Some libertarians reject anarcho‐​capitalism and argue instead for a government limited to dispute resolution and preservation of order. They object to the variance in standards of justice and procedure likely to occur when law depends on market forces—law will vary among places and persons, just as the varieties of breakfast cereals do. The problem with this argument, as Friedman has observed, is that it assumes the government is controlled by a majority that shares a taste for similar principles of law. If such a majority exists, market mechanisms also will produce a uniform set of legal services. If such a majority does not exist, however, anarcho‐​capitalism better serves to produce a diversity of legal services that would satisfy diverse tastes.

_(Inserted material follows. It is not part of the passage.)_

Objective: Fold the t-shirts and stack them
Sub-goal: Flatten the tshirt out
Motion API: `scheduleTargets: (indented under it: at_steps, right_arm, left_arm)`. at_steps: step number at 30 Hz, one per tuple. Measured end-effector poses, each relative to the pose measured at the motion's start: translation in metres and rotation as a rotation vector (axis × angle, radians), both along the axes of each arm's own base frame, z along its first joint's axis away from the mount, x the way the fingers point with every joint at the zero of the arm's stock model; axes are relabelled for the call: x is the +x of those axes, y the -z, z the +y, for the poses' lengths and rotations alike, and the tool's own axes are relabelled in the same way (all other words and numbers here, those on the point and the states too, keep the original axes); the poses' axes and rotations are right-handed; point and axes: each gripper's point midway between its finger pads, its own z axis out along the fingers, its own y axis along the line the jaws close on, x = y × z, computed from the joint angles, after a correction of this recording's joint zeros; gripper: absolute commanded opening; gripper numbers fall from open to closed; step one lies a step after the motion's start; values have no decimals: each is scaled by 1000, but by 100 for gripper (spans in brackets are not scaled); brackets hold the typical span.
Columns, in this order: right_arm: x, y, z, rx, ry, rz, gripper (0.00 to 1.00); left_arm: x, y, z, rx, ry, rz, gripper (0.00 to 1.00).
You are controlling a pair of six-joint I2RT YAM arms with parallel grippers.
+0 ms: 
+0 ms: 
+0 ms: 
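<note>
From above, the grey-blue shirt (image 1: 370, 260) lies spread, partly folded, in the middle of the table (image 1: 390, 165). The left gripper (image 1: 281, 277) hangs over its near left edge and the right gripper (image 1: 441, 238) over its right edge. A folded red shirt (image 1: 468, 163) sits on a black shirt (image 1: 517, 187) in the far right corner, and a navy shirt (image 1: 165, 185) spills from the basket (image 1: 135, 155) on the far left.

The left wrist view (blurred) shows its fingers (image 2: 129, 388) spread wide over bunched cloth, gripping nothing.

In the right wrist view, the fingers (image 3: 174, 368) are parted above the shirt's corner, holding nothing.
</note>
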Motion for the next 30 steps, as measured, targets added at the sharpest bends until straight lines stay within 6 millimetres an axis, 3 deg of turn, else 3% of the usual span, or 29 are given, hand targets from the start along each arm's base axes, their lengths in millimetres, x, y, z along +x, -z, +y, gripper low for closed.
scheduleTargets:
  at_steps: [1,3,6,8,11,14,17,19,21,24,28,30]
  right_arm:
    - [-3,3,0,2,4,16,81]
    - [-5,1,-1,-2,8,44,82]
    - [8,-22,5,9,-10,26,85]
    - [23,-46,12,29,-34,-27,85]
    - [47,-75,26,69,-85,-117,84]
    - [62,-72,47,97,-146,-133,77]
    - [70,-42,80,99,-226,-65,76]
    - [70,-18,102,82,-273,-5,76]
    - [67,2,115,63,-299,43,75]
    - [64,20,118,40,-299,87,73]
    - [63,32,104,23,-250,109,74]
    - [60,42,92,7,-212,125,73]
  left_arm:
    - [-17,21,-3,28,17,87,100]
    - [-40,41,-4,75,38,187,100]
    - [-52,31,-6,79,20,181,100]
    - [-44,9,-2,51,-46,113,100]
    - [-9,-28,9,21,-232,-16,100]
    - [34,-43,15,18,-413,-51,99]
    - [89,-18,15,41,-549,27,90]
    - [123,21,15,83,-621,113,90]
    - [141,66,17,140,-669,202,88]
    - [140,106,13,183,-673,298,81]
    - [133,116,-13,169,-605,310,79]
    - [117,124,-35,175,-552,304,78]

A further libertarian criticism of anarcho‐​capitalism is its failure to limit the types of law that will be produced by market forces. If almost everyone desires restrictions on some particular behavior, an anarcho‐​capitalist society might impose such restrictions, whereas a libertarian one will not. Some anarcho‐​capitalists (e.g., Murray Rothbard and his followers) have made similar criticisms of the analyses of other anarcho‐​capitalists (e.g., David Friedman). Andrew Rutten uses game theory to explore various problems with an anarchist society, including this one. Given the potential for abuse of power even in anarchy, these critics argue, it is not necessarily clear that anarchy will be better at protecting rights than the state. A related libertarian criticism is that an anarchist system will break down as the result of collusion between the firms providing law and order so that eventually something like a state emerges, but without constitutional limits on state power.

Further Readings

Benson, Bruce. The Enterprise of Law: Justice without the State. San Francisco: Pacific Research Institute for Public Policy, 1990.

Cowen, Tyler. “Law as a Public Good: The Economics of Anarchy.” Economics and Philosophy 8 (1992): 249–267.

Friedman, David D. The Machinery of Freedom: Guide to a Radical Capitalism. 2nd ed. LaSalle, IL: Open Court, 1989.

Kellogg, Robert, and Jane Smiley. The Sagas of Icelanders. New York: Viking Penguin, 2000.

Morriss, Andrew P. “Miners, Vigilantes & Cattlemen: Overcoming Free Rider Problems in the Private Provision of Law.” Land & Water Law Review 33 (1998): 581–696.

Rutten, Andrew. “Can Anarchy Save Us from Leviathan?” The Independent Review 3 (1999): 581–593.